ストーンサークル、 生と死を分かち合う
石を円形状に並べた古代遺跡「ストーンサークル」。 世界各地で類似する配置の遺跡が発見されている。夏至や冬至の太陽の方角に合わせて建造されたものも多く、太陽信仰や死者に関する儀式が行われていたと考えられている。 イギリスでは多数発見されており、知名度の高い「ストーンヘンジ」や、世界最大とされる「エーヴベリー」のストーンサークルなど、各地で数多くのストーンサークルが見つかっている。調査によればストーンサークルは今より5,000年から3,000年前に作られたものが多いが、中には数百年前に作られたものもある。ストーンサークルの目的は諸説あって、専門家のあいだでも意見が分かれている。また古代ケルト人のドルイド教を復活させてお祈りする人たちまでいて、ミステリー&スピリチュアルな雰囲気に包まれている。

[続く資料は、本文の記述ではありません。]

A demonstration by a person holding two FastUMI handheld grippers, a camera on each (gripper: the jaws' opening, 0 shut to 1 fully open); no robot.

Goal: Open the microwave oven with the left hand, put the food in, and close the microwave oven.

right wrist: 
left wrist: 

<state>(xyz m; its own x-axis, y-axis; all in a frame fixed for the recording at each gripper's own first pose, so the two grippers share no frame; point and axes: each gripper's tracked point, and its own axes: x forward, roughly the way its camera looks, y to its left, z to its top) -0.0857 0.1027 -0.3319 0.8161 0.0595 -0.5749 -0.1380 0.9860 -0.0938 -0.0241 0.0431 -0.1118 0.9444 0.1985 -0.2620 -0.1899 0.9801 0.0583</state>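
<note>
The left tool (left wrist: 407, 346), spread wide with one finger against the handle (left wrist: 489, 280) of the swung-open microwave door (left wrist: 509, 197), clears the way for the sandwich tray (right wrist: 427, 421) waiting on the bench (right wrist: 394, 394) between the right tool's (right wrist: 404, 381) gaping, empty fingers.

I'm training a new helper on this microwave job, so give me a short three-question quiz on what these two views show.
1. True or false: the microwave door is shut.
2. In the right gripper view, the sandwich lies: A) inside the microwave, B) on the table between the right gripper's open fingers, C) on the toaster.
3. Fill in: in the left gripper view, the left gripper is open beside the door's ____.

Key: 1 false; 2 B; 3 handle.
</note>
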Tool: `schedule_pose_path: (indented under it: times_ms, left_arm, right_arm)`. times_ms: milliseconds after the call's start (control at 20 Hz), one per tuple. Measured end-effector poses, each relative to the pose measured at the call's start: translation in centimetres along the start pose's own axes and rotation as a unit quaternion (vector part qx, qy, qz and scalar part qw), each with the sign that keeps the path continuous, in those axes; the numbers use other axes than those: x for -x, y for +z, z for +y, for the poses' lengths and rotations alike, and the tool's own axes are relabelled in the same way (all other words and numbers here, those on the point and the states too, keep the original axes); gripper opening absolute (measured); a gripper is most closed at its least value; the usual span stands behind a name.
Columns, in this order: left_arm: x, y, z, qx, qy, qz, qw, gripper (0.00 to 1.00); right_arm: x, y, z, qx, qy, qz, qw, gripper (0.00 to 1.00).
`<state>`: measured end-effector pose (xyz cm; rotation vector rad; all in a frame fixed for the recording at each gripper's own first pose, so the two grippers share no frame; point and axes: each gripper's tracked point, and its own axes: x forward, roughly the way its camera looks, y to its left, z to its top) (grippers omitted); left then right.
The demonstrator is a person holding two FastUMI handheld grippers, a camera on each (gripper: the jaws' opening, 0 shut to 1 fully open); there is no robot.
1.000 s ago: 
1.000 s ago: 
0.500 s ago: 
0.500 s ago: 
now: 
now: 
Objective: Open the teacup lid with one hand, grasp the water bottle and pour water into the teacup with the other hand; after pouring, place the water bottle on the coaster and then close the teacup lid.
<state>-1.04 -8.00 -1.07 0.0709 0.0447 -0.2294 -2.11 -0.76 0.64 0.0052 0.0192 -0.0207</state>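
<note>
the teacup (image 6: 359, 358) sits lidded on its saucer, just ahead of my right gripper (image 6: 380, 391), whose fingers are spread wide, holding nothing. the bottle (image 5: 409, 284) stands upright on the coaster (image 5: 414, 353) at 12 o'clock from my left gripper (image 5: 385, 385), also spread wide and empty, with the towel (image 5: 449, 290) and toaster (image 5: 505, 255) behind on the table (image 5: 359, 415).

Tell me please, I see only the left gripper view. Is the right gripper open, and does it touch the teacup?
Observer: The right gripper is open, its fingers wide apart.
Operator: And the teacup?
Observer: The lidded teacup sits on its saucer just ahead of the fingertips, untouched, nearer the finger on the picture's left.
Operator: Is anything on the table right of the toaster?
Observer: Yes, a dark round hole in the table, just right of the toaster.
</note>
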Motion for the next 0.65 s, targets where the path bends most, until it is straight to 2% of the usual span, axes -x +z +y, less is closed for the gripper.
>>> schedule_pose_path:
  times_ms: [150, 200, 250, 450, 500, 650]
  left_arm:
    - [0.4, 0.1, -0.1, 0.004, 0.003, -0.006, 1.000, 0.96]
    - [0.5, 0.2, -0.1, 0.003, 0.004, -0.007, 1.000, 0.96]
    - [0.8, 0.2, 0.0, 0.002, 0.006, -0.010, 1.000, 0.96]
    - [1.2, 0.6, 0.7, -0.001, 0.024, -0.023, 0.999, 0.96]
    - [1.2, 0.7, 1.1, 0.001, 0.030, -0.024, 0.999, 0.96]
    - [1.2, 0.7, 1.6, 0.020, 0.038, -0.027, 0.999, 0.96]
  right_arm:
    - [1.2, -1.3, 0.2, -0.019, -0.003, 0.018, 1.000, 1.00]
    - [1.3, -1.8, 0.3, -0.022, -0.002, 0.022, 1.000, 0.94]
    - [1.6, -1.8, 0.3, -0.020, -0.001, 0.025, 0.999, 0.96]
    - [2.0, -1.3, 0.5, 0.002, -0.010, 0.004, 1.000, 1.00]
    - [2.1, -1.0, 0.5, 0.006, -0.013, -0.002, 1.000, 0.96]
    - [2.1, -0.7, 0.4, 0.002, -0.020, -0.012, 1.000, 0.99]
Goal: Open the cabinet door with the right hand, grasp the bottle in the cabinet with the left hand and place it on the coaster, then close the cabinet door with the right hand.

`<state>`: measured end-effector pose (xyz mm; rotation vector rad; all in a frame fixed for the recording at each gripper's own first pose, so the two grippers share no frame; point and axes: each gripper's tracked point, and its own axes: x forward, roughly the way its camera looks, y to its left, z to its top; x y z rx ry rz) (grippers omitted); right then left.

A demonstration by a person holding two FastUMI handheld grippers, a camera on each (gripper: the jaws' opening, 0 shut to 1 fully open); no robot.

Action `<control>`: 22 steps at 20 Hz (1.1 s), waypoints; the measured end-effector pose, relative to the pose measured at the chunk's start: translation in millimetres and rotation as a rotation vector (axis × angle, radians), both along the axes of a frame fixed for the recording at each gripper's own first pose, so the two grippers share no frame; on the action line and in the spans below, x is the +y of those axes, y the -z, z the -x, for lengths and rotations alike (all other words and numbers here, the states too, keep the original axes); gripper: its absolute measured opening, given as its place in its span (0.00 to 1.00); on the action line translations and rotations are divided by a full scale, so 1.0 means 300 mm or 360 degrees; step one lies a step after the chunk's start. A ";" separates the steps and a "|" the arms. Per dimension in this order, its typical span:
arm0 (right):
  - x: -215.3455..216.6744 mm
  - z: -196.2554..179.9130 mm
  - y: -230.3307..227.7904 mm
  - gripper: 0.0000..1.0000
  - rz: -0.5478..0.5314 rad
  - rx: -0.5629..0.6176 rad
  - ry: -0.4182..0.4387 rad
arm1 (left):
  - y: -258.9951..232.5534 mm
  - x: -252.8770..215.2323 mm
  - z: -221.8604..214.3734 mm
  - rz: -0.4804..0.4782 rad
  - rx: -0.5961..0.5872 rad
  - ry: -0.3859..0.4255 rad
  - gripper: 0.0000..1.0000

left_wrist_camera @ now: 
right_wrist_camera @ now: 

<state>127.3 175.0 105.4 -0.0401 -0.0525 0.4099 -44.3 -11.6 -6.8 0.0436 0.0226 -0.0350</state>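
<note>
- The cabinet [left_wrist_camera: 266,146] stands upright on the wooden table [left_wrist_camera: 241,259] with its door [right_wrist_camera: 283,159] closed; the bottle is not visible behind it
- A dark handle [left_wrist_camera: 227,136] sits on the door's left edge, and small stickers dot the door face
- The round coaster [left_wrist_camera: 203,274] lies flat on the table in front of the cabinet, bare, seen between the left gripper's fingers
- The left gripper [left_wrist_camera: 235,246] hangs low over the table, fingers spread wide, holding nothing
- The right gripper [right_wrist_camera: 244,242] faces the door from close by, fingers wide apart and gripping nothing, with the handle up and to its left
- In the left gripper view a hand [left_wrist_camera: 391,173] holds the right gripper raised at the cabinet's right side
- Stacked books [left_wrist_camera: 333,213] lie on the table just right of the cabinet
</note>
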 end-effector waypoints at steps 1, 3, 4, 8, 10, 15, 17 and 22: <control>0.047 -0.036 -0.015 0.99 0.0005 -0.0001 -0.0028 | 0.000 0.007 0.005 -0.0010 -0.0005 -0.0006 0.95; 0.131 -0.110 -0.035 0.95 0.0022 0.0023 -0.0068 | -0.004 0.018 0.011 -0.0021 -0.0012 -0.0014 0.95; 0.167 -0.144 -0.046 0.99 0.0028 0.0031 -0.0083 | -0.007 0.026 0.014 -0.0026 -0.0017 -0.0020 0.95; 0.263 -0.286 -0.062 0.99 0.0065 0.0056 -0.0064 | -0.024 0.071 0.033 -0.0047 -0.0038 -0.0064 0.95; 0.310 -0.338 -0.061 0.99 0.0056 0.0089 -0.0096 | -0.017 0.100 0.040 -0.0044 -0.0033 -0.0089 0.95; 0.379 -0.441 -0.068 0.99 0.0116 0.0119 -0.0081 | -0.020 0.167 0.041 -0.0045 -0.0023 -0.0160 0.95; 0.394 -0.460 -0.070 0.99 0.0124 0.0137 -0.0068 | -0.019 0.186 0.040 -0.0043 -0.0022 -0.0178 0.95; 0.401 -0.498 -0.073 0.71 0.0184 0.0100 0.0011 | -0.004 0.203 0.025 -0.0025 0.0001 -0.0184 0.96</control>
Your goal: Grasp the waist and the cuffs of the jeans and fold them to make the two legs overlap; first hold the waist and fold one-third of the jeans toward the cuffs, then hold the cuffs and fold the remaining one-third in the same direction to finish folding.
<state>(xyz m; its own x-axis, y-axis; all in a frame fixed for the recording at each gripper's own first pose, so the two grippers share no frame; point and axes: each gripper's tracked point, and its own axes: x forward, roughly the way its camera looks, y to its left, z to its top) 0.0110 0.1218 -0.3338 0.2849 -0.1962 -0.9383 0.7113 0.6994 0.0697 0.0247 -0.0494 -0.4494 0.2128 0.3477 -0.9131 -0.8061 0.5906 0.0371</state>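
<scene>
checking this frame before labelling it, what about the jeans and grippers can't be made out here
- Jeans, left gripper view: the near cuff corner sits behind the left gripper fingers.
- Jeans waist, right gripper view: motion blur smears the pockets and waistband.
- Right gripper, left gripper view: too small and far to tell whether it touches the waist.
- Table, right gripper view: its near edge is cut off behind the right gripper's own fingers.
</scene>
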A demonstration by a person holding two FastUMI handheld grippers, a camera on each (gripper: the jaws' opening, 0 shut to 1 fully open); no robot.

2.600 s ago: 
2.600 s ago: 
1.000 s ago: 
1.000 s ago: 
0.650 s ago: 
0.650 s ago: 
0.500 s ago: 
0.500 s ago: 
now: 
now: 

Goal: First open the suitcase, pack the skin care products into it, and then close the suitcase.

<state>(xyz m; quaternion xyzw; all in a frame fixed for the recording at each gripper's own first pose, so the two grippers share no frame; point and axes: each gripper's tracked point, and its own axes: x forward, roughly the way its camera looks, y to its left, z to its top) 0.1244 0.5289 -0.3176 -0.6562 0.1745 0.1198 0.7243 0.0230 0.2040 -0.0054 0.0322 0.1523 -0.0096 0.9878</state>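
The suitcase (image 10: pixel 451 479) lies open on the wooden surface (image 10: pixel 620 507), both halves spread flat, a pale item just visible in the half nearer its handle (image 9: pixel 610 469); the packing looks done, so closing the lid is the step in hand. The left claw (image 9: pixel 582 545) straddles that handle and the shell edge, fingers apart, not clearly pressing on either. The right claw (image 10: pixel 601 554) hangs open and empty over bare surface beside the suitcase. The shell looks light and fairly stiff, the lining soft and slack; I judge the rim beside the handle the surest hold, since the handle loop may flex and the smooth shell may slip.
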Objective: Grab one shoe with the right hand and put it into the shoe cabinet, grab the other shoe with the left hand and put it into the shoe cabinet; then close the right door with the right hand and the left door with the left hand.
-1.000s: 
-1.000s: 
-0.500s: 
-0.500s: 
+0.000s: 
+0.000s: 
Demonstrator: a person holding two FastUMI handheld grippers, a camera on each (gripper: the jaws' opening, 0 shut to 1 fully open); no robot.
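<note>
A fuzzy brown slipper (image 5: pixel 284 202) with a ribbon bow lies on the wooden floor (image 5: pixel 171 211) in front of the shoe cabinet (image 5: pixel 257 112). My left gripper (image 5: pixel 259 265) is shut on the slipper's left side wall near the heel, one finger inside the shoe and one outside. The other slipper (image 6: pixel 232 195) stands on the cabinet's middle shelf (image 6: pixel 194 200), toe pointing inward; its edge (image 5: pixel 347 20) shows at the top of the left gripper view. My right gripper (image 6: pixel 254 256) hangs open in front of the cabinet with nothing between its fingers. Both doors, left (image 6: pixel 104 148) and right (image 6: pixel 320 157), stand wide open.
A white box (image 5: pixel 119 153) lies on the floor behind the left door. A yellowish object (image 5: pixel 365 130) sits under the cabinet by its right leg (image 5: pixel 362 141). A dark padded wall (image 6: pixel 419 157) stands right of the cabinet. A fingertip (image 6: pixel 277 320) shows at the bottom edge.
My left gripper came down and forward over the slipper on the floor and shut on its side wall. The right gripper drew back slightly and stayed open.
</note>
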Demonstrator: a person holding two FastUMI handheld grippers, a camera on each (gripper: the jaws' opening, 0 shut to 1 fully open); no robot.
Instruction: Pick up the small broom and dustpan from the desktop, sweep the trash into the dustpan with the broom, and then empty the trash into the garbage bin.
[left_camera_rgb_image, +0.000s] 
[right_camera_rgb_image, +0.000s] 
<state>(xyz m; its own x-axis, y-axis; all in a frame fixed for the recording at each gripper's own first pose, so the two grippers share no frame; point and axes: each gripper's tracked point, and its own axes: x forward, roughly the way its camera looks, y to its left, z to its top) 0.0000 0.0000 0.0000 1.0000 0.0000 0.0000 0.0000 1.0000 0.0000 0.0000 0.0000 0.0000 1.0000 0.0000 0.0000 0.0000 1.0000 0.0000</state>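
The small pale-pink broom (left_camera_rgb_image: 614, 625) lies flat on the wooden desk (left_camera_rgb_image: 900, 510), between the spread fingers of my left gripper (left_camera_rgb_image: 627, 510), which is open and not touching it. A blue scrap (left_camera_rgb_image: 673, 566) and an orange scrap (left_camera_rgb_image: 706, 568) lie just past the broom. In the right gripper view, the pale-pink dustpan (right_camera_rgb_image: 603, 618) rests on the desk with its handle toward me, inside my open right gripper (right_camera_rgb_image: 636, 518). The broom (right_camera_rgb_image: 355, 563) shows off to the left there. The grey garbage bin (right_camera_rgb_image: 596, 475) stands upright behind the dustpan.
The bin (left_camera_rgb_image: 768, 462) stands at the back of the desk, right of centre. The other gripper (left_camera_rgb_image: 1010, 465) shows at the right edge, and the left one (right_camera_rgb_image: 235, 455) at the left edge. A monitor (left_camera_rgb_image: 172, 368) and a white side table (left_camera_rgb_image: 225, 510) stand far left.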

日本では北東北から北海道にかけて、大型のストーンサークルが分布しており、日本最大とされるのは秋田県鹿角市の「大湯環状列石」。小型のものは日本各地にあるようで、私の生まれ育った東京都町田市にも、田端環状積石遺構と呼ばれるストーンサークルが発見され、今でもレプリカが展示されているし、昔はあったけど宅地開発で壊されてしまったものもあるという。
私はイギリスに留学していたので、イギリスのストーンサークルのことは知っていたのだが、日本に帰ってきて調べたところ日本にもストーンサークルがあるんだということが分かって驚いた。なぜこんなに離れたところで同じような構造(考え方)の構造物が作られたのだろう。このように遠く離れた土地であっても文化的に伝播していったのか、それとも人間は誰でも石を円形状に並べたがる性質があるのだろうか。
私は世界各地に散らばるストーンサークルのことを知って、もし5,000年前に、その当時の世界の人たちが同じように太陽に向かってお祈りしていたとしたら、どんなに素晴らしいことだろうと妄想した。現在でも、宗教や民族をめぐる紛争が各地で起きていて、憎しみの連鎖によって解決の糸口はまったく見えないけれど、もし5000年前は、人類みな同じ宗教のもとで生きていたとしたら、と思うと、まだ少しは望みがあるんじゃないかと思えた。そして、元旦や山登りのときなどに、なんとなくありがたい気持ちで見てきた「日の出」と、お墓参りのときになんとなく拝んでいる墓石のことを思い出した。
太陽があるから様々な植物が成長できて、動物はその恩恵に預かって繁栄できる、だから太陽はありがたい、という気持ちは感覚的に分かる。石は何百年経っても形が変わらないので、死んだ人の肉体が朽ちても魂は永遠に石に宿るということが感覚的に分かる。歴史やアイデンティティといった複雑な事柄よりも、もっと原始的(プリミティブ)な感覚を通じて、私たちは民族や国境を越えることができないだろうか。民族や宗教が違っても、私たちがが感じることは、本当は極めて似ている。太陽と石や、自然の恵みを受けながら人が生きることや、やがて人は死を迎え大切な人の死の前には必ず悲しみがあるということ。同じであることはは、当たり前すぎて目新しさがないし、似たもの同士が集まるとどうしても差異や差別に注目してしまいがちになる。だからこそ人はみな「同じ感情を持つ」ということを感じられる体験が必要なのだと思う。
古代の人たちがなぜストーンサークルを作ったのか、現代の私たちには分からないけれど、なぜ作ったのだろうかと考えることを通じて、現代人が民族や国境を越えて、同じ感情を分かち合うにことについて考えたいと思っている。2021年に制作された作品「還りたい、還りたくない」は、このプロジェクトの一環として実験的に制作され、現在でも毎年4月に墓を清掃し、2日間のあいだは誰もがこの墓に入ることが許されている。